Nearly the same amount of planes are in the air above North America ahead of Thanksgiving this year compared to last year. Here's what that looks like.

Nearly the same amount of planes are in the air above North America ahead of Thanksgiving this year compared to last year. Here's what that looks like.
An Alaska Airlines Airbus A320.Angel
  • Millions of people are flying ahead of Thanksgiving this week, and Flightradar24, a live air travel tracker, shows what that looks like.
  • Although the airlines are seeing their busiest stretch yet since March, air travel is still at a fraction of last year's levels.
  • The US Centers for Disease Control is advising that people avoid Thanksgiving travel to protect themselves and others from COVID-19.

US public health officials have a blunt message for the public as Thanksgiving approaches: stay home.

But flight data shows that people are taking to the skies by the millions in the week leading up to turkey day — and a live map from Flightradar24 shows exactly what that spike in air travel looks like.

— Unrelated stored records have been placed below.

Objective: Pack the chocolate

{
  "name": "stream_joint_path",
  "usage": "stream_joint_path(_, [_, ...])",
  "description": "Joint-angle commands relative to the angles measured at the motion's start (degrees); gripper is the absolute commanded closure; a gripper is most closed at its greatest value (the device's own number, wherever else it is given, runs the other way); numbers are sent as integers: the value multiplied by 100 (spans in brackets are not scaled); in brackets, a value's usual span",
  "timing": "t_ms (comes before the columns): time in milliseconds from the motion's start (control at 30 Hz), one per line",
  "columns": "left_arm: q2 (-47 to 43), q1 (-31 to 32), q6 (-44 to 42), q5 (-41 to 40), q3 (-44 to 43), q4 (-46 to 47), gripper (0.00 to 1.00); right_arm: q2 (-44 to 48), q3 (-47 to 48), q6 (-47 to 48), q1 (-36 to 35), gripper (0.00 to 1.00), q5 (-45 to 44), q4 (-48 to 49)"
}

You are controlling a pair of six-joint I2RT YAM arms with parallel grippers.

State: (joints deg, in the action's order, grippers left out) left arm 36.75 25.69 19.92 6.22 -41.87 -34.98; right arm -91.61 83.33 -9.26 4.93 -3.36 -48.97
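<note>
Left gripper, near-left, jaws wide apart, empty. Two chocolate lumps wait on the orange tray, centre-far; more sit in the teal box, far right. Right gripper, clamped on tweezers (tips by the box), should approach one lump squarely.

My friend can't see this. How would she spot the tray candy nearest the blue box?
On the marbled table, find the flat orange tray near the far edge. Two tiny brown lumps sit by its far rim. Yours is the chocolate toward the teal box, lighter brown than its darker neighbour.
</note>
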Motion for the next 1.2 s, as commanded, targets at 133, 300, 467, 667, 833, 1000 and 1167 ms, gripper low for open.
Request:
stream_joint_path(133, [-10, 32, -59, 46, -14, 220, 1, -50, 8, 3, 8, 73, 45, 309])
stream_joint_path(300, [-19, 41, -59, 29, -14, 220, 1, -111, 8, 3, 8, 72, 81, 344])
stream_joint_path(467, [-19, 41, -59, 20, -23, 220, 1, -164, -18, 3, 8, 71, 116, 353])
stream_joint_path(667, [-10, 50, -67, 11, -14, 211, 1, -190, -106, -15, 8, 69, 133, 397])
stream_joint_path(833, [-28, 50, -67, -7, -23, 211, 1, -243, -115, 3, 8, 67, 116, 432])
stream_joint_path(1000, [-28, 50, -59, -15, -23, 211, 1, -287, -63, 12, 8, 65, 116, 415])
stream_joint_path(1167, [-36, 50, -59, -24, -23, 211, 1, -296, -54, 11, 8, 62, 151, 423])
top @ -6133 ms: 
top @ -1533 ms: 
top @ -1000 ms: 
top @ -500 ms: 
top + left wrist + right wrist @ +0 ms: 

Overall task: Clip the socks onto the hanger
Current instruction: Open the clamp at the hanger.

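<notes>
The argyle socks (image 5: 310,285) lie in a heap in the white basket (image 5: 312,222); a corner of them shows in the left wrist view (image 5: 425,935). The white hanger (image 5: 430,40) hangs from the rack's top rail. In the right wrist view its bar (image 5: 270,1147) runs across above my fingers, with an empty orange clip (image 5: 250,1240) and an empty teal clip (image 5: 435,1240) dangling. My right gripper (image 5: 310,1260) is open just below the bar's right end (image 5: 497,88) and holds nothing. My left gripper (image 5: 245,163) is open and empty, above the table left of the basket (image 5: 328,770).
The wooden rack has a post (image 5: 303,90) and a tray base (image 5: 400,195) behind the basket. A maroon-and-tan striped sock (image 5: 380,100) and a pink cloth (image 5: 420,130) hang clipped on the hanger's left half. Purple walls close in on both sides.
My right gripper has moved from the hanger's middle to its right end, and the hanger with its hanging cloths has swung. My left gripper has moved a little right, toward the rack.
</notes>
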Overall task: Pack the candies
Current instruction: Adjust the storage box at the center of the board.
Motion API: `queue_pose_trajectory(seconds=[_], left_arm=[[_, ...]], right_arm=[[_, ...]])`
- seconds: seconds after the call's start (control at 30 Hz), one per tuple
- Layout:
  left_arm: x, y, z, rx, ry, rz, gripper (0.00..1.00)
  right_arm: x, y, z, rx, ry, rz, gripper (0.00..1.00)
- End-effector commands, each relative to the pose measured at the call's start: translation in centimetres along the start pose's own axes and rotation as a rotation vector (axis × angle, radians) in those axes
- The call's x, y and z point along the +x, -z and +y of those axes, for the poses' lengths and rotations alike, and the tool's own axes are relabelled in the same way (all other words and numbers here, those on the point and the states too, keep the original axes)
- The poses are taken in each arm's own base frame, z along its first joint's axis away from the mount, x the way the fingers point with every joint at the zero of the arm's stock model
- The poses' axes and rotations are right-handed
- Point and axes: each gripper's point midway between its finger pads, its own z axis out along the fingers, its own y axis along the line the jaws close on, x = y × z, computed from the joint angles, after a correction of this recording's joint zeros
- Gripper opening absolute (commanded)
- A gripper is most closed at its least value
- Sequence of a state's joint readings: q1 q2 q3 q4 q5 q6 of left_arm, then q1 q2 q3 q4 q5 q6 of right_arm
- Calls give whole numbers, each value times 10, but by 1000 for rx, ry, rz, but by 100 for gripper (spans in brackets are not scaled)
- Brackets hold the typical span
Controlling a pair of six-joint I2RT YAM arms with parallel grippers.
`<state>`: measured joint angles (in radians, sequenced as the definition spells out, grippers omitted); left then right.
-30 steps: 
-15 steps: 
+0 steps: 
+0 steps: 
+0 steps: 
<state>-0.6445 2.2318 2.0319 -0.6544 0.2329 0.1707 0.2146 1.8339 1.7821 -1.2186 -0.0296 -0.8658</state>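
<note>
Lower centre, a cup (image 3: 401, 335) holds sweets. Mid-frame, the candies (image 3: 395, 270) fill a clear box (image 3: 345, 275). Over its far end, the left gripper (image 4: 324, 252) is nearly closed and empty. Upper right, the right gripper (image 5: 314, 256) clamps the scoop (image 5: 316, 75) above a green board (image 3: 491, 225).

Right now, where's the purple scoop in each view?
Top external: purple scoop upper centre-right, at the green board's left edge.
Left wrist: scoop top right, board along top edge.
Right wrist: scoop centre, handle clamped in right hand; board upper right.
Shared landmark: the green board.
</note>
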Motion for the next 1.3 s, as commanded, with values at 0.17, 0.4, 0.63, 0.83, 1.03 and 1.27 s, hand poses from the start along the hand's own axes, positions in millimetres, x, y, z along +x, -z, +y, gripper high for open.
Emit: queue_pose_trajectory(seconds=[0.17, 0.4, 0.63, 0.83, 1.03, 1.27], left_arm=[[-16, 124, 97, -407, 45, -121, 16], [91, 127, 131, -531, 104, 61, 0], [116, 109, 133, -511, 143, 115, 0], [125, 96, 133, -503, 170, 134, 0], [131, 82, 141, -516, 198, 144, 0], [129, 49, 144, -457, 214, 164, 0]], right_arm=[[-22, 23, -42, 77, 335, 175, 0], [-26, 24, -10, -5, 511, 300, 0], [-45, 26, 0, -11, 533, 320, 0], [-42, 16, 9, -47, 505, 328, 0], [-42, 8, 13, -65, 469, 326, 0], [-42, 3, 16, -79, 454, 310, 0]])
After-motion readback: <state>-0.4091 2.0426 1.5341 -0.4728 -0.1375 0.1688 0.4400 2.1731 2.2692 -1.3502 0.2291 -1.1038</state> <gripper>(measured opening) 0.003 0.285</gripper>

Flightradar24 accesses government air traffic control data and other sources to track thousands of passenger aircraft around the globe. The firm shared stills Tuesday showing how the number of active flights in the sky above North America at 12 p.m. on the Tuesday before Thanksgiving stacks up to years past. According to Flightradar24's data, the number — 6,972 — was lower than last year, but slightly more than 2018.

Of course, the number of aircraft in the sky doesn't tell the whole story of how many people are actually on board those planes, and air traffic also includes private jet and cargo planes. Transportation Security Administration checkpoint data give a better sense of how many people actually fly on a given day.

According to the agency, more than 900,000 people passed through its checkpoints Monday, and just over 1 million did so Sunday, capping off the busiest weekend for US air travel since March. In total, the TSA counted more than 3 million travelers between Friday and Sunday.


Holiday travel statistics show that air travel has bounced back significantly from its low point last spring — on April 14, the TSA screened 87,534 passengers, as compared with more than 2.2 million on the same day in 2019. The agency counted more than 1 million travelers on Friday and on Sunday, marking only the second and third times that air travel has exceeded that milestone since the pandemic hit the US.

But air travel is still down drastically from 2019 levels. In the week leading up to Thanksgiving last year, the TSA saw well over 2 million passengers daily. On the Monday before Thanksgiving in 2019, the TSA screened approximately 2.25 million people, more than double the roughly 917,000 it screened Monday.

Read more: How we travel now: a guide for getting from here to there in a suddenly static world

Still, the US Centers for Disease Control is advising against any Thanksgiving travel this year, as the country continues to report roughly 200,000 new COVID-19 cases each day. The agency recommends instead that people host virtual gatherings or delay their plans.

"As cases continue to increase rapidly across the United States, the safest way to celebrate Thanksgiving is to celebrate at home with the people you live with," the CDC said.